More than 5,000 study participants were repeatedly tested for high blood pressure. Stage 1 hypertension is defined as an upper number of at least 130 or a lower number of at least 80, and stage 2 hypertension is a higher number of 140 or more or a lower number of 90 or more . The upper number (systolic) indicates the pressure exerted by blood on the walls of the arteries while the heart is beating, while the lower number (diastolic) measures the pressure between beats.


During a mean follow-up of 26 years, 100 strokes occurred in participants with and without high blood pressure. But while the overall stroke rate was similar between women and men, it was four times higher in blacks than in whites.

“Four times is a significant and alarming number,” said study co-author Dr. Jamal Rana, chief of cardiology at Kaiser Permanente’s Oakland Medical Center in California. “We know there is more stroke in general in black adults, but we didn’t expect it to be this high. It was striking that the incidence of stroke increased rapidly around the age of 40, especially in black adults.

For all participants, the study found that compared to normal blood pressure, stage 2 hypertension was “strongly and significantly” related to the risk of stroke – more than four times the risk at age 30 and 5.6 times the risk at age 40. and stage 1 hypertension were associated with “more modest increases in risk”.
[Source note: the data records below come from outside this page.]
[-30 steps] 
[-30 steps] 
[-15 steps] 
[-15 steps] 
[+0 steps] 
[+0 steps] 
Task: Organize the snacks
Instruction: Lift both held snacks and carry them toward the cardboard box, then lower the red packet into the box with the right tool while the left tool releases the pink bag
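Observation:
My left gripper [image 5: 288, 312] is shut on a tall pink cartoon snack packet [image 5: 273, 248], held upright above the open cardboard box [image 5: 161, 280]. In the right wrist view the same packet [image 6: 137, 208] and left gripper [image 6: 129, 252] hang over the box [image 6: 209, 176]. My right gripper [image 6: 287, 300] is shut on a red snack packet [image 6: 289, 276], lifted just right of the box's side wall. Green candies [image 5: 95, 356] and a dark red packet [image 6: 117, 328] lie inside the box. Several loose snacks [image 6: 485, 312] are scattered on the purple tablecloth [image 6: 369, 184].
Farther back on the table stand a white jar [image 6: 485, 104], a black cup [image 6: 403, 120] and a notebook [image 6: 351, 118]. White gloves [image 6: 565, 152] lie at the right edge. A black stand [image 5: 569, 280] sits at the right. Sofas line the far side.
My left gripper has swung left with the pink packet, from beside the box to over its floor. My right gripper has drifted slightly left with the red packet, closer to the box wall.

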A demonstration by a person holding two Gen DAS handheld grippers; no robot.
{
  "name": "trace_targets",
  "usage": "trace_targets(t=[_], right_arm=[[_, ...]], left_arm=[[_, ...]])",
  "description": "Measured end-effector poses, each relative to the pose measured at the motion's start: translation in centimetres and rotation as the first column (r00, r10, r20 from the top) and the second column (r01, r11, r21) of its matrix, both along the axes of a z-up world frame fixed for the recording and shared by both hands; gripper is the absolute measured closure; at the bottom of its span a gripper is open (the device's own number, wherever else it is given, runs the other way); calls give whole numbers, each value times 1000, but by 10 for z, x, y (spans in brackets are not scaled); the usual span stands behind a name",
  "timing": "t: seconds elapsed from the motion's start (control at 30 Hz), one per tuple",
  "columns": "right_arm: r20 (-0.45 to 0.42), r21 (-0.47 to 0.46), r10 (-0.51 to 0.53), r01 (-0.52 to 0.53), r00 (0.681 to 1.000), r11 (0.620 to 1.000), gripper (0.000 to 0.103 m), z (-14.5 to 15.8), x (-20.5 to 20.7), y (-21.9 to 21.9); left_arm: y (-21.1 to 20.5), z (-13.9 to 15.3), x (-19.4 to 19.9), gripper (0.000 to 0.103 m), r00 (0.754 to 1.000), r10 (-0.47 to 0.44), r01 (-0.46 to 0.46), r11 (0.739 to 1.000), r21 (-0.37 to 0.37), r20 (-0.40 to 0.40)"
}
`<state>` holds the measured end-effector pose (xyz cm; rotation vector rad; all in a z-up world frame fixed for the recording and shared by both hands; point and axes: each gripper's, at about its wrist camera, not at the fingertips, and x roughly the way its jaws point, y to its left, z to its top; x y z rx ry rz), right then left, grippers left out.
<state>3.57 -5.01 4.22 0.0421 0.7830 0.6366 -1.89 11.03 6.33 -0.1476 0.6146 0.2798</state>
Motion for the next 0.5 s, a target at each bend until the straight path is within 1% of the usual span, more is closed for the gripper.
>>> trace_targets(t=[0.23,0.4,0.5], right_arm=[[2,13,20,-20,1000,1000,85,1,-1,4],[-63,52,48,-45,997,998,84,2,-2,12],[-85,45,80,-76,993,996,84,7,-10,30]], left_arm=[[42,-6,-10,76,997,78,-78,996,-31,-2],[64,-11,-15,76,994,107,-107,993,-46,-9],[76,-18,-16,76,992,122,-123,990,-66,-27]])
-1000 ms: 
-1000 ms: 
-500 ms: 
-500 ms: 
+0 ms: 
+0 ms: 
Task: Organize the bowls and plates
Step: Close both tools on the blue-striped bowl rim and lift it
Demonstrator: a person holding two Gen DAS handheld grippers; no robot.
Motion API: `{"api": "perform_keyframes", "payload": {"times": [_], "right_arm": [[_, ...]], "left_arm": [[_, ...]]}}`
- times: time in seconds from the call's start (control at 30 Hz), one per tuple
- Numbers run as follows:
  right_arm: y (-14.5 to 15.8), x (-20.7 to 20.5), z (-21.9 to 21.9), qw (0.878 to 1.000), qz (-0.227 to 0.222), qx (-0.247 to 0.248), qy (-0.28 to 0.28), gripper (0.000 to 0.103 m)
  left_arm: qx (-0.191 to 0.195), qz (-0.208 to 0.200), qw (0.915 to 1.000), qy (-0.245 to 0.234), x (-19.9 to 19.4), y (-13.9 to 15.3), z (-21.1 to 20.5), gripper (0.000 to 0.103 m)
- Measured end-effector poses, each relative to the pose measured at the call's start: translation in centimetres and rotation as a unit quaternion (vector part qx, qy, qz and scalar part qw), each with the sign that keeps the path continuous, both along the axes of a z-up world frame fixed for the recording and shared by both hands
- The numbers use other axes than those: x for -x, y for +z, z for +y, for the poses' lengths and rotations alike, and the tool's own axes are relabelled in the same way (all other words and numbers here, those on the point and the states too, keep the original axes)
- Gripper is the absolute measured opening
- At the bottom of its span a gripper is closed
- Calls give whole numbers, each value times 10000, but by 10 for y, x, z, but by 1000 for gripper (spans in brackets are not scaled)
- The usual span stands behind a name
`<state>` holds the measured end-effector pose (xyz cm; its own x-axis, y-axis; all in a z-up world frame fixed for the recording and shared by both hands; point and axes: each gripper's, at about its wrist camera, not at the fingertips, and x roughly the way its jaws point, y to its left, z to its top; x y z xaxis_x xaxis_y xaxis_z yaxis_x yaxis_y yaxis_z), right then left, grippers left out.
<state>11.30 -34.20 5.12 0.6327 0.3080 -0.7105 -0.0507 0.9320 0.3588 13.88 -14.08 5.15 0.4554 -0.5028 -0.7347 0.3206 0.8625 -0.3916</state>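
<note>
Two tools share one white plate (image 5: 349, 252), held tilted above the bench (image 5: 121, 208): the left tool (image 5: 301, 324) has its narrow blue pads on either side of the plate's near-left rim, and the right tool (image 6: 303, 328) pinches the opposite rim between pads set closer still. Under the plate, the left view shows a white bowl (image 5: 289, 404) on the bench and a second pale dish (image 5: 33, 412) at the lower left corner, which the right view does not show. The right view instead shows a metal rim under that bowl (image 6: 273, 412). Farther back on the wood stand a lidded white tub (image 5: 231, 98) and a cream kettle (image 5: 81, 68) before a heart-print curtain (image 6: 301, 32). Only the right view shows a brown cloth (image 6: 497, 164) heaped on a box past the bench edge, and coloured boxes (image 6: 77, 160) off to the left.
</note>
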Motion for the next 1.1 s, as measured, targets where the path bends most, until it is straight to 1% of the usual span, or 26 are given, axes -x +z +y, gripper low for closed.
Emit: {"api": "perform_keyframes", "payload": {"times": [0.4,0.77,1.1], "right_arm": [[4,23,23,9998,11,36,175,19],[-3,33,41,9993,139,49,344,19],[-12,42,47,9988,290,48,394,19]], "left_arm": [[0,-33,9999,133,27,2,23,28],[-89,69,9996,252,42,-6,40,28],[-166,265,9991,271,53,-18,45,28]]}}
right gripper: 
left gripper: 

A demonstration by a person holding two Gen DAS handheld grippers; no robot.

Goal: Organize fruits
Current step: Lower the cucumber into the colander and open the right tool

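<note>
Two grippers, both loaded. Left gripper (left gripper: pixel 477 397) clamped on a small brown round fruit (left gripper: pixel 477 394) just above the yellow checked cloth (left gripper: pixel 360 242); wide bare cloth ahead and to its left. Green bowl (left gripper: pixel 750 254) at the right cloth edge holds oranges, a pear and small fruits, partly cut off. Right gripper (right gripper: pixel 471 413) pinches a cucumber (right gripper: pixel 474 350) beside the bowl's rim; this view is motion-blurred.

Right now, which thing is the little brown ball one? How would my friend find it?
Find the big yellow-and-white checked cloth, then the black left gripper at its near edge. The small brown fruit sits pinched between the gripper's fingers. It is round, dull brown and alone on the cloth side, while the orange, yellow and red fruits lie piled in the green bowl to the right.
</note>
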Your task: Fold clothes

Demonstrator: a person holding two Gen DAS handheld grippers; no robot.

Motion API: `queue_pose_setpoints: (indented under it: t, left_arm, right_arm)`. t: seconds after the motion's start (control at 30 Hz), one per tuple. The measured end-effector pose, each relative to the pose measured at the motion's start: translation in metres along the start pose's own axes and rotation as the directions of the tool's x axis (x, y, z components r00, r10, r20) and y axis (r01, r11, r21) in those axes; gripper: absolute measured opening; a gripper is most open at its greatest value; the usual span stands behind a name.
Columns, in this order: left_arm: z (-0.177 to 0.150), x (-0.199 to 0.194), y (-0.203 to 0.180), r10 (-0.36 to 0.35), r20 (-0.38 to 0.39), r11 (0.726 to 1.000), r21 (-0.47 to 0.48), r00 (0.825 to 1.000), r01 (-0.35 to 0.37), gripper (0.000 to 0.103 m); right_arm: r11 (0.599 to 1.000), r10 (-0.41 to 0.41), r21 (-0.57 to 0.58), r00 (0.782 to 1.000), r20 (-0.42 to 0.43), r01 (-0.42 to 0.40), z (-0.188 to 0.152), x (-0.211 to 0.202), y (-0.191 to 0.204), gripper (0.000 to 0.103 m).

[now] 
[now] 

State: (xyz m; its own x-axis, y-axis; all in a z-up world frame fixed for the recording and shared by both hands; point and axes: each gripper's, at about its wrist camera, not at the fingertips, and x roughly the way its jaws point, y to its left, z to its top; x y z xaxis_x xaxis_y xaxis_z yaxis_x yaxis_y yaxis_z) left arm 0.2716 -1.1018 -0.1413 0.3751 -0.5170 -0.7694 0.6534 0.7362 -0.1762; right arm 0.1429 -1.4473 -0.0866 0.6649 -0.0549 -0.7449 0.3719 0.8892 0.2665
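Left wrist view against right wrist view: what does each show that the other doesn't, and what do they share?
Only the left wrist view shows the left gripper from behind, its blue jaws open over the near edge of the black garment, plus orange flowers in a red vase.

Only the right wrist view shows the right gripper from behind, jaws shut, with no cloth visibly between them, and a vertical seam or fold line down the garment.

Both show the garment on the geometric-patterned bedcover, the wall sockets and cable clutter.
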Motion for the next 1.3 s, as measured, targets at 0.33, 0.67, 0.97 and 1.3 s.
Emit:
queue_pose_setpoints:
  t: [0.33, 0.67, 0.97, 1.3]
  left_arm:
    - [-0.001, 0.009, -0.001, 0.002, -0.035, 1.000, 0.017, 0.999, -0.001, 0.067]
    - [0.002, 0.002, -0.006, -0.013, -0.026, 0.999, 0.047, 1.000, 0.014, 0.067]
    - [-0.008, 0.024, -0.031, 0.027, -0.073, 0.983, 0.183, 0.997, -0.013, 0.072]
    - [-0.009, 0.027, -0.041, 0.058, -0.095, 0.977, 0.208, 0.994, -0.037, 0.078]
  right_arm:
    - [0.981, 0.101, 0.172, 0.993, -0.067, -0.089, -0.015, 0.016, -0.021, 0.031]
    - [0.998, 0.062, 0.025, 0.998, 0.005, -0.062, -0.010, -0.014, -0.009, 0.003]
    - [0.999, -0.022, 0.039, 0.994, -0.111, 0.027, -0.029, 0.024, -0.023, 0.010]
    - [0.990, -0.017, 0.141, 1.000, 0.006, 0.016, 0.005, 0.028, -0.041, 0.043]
The findings call for more careful management of blood pressure in young adults, especially black adults, said lead author of the study, Dr Stephen Sidney, director of research clinics and senior researcher in the division. Kaiser Permanente Research Center of Northern California in Oakland.

“The study participants were between the ages of 18 and 30” at the start of the study, he said. “Exposure to blood pressure accumulates over time: your risk increases with the duration of the disease, so it is extremely important to bring hypertension under control as quickly as possible.”

The study was limited by its small size, Sidney said. He and Rana both called for future studies to see how high blood pressure and stroke rates in blacks might be affected by environmental factors, such as lack of access to affordable care, food. healthy and places to exercise.

“The next step is to better understand and address the social determinants that might be contributing to it,” said Rana.

Dr Shawna Nesbitt, who was not involved in the research, called the study a “real call to arms for people to pay attention to stroke prevention and the lower spectrum of blood pressure.”


“We need to let people know that blood pressure is responding to your sodium intake drop and even a small amount of weight loss, like 10 pounds,” said Nesbitt, professor of internal medicine at UT. Southwestern Medical Center and Medical Director of Parkland Hospital. Hypertension clinic in Dallas.

“We also need to remind people how important exercise is for your heart health. During COVID, many people were locked in our homes, watching TV and eating more snacks. We need to aggressively motivate people to start exercising again, or to start exercising if they weren’t already physically active. “

American Heart Association News covers heart and brain health. Any opinions expressed in this story do not reflect the official position of the American Heart Association. The copyright is owned or held by the American Heart Association, Inc., and all rights are reserved. If you have any questions or comments about this story, please send an email [email protected]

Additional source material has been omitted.